INSTRUCTIONS TO FOLLOW:
Could you copy each line of the entries that contains "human"?

DATA FOR THIS TASK:
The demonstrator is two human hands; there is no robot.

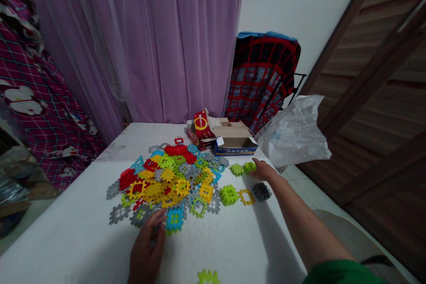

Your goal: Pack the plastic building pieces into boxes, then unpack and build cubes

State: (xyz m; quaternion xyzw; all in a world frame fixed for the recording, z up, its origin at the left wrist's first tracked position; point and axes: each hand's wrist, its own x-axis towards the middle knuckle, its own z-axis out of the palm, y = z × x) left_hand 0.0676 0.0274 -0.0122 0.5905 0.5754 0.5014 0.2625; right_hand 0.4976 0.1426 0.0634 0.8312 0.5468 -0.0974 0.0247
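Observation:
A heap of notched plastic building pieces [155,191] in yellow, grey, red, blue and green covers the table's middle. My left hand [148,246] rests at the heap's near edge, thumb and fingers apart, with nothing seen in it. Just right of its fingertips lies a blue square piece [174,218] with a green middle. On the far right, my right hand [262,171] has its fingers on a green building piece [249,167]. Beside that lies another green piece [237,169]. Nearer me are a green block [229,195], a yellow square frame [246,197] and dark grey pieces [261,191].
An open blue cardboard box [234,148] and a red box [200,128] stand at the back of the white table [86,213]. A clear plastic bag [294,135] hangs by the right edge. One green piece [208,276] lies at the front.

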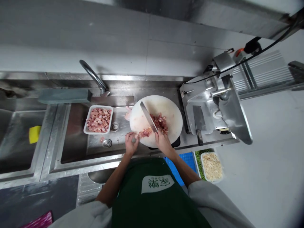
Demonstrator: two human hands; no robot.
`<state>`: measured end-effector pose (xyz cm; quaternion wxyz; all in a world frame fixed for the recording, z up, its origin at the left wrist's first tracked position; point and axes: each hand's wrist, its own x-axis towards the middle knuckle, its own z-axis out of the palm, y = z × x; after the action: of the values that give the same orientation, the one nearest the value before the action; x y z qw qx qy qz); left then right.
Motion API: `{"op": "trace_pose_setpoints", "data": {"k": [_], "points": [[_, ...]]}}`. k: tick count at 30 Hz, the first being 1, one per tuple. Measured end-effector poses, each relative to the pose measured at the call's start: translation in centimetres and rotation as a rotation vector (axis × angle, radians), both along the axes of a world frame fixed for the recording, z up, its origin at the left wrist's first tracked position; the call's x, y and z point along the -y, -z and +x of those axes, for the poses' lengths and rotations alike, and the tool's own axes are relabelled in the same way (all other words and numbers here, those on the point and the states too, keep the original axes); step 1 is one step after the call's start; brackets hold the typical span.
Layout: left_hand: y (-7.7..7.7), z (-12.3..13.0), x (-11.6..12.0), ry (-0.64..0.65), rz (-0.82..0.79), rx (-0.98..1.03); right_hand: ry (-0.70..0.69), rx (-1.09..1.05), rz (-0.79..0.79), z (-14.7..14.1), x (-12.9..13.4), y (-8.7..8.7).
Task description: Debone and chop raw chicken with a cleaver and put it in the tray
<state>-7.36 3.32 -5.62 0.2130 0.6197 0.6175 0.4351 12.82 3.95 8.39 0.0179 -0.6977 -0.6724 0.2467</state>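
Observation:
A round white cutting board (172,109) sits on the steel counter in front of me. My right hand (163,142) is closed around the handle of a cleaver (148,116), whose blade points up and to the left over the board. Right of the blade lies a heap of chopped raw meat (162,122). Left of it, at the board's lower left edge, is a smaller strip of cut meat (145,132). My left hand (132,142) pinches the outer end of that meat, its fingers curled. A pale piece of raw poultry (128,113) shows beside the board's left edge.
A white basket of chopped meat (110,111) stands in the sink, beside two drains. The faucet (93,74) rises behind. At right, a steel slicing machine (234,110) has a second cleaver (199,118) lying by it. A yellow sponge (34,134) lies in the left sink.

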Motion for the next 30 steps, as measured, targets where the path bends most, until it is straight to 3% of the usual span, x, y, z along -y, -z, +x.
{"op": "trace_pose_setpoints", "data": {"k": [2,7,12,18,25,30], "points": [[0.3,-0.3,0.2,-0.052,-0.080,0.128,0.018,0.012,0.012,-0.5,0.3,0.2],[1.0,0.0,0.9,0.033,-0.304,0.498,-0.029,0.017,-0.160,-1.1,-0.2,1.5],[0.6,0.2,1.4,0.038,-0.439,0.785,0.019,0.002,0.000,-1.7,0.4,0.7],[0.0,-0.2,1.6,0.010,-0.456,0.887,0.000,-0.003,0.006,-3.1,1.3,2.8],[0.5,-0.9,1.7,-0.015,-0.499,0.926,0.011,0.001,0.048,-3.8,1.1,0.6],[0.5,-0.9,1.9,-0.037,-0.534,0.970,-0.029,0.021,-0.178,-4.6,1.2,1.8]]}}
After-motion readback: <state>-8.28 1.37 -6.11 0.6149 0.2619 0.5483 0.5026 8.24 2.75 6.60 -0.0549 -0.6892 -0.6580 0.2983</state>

TASK SOLUTION:
The demonstrator is two human hands; there is no robot.
Demonstrator: two human hands; no robot.

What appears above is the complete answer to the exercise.